In early September 1891, a large vessel, the 2,044-ton Balmoral registered in Liverpool, was wrecked on the rocks close to Johnshaven, a few miles north of Montrose.
Bound for Dundee from Chittagong, with a cargo of 15,800 bales of jute, she had been at sea for close on 170 days (six months) by which time she posted as overdue. In command was Captain Goldsmith who reported he had come north about through the Pentland Firth and had experienced some heavy weather while entering the northern North Sea.
Due to thick fog, he had estimated his position to be near the mouth of the Tay estuary. Depths taken by lead line firstly registered 30 fathoms, the next at 29 fathoms, while the third showed the rapidly shallowing of water to 16 fathoms beneath the keel of the Balmoral. Trying to turn her head round to reach deeper water was not quite quick enough. This was about three o’clock in the morning in thick fog and about two hours before high water. The vessel settled on jagged rocks near Tangle Creek. Fortunately, the weather was calm, and the crew did not leave the ship making an attempt to get her off.

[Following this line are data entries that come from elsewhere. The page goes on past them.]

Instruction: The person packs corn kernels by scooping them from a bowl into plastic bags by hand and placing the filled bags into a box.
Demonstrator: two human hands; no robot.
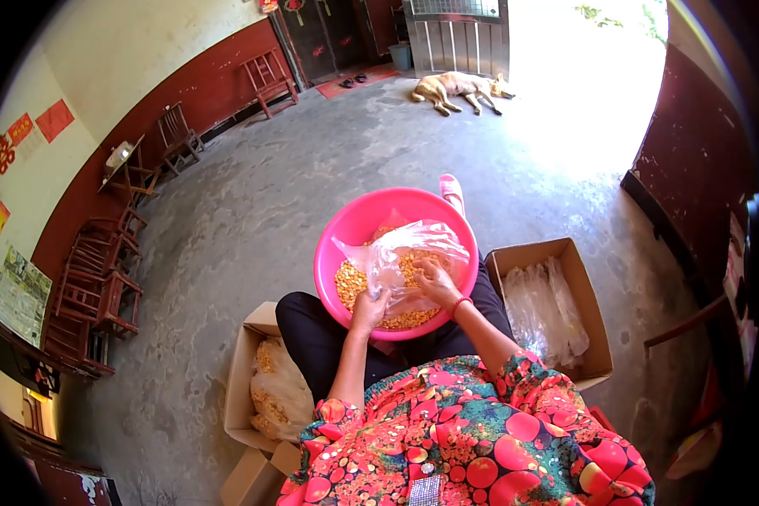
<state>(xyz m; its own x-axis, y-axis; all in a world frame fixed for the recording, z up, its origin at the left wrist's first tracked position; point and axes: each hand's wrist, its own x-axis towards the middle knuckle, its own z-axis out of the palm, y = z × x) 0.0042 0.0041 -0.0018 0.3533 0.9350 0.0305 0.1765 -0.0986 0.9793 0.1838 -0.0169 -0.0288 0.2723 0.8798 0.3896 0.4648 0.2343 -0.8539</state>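
Observation:
A pink basin rests on my lap, with yellow corn kernels in it. Over the kernels lies a clear plastic bag, loosely crumpled. My left hand is closed on the near left edge of the bag, thumb pointing up. On the right side of the bag, my right hand, with a red band at the wrist, has its fingers bent onto the plastic above the kernels. Its fingertips are partly hard to make out.
To my right stands a cardboard box of flat clear bags. A box at my left holds filled bags of corn. A dog lies near the bright doorway. Wooden chairs line the left wall.

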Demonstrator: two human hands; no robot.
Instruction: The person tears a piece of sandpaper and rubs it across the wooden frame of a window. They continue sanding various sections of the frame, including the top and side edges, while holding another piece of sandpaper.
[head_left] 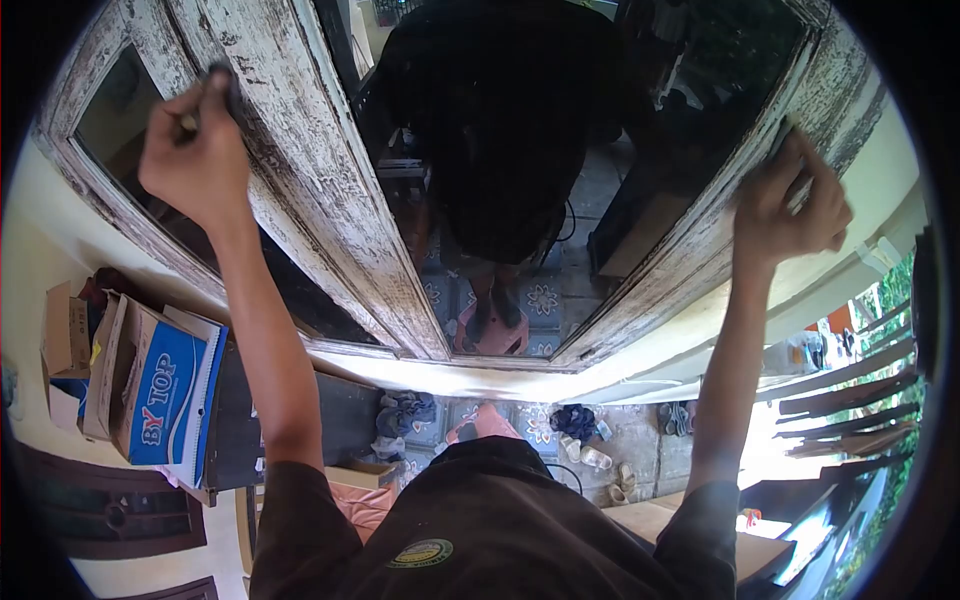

Intelligence of the casualty was quickly transferred to Montrose and two tugs and two trawlers were despatched promptly northwards. Two larger vessels, the Mary and Kate Howard, were also alerted and left port to render assistance.
All attempts to get her off were to no avail, so tightly wedged was she in between the rocks. By forenoon, there was ten feet of water in her holds while her deck was beginning to rise up. As she was breaking up fast, it was decided to have her dismantled and her cargo removed.
A number of fishing boats were also engaged as well as 50 men from Johnshaven and Gourdon in order to lighten the cargo from the stricken Balmoral. Work was also expedited under the direction of James Warrack & Co. Dock Buildings, Montrose, who were authorised by the owners and insurers to look after their interests. Steam lighters were also telegraphed for from Aberdeen and Dundee to assist in refloating the stranded sailing ship.
In attendance at the scene were Mr. Wallace, Superintendent of Customs, Bailie Alexander, James Warrack & Co., Lloyd’s Agent as well as Mr. R. Ritchie, D. Bruce & Co. and Dundee port agents to ensure all necessary arrangements were being undertaken. The crew of 32 all told left the ship for the south in the evening of the stranding, with 21 of their number being accommodated in the Seaman’s Home in Dock Street, Dundee.
Built in Liverpool in 1887, she was therefore a relatively new ship and owned by the Iron Sailing Ship “Balmoral” Company of the same port. The loss of much of her cargo caused the cost of jute to rise over the following two weeks on the local jute market by 10s. per ton. Ship and cargo were reported to be valued at upwards of £75,000.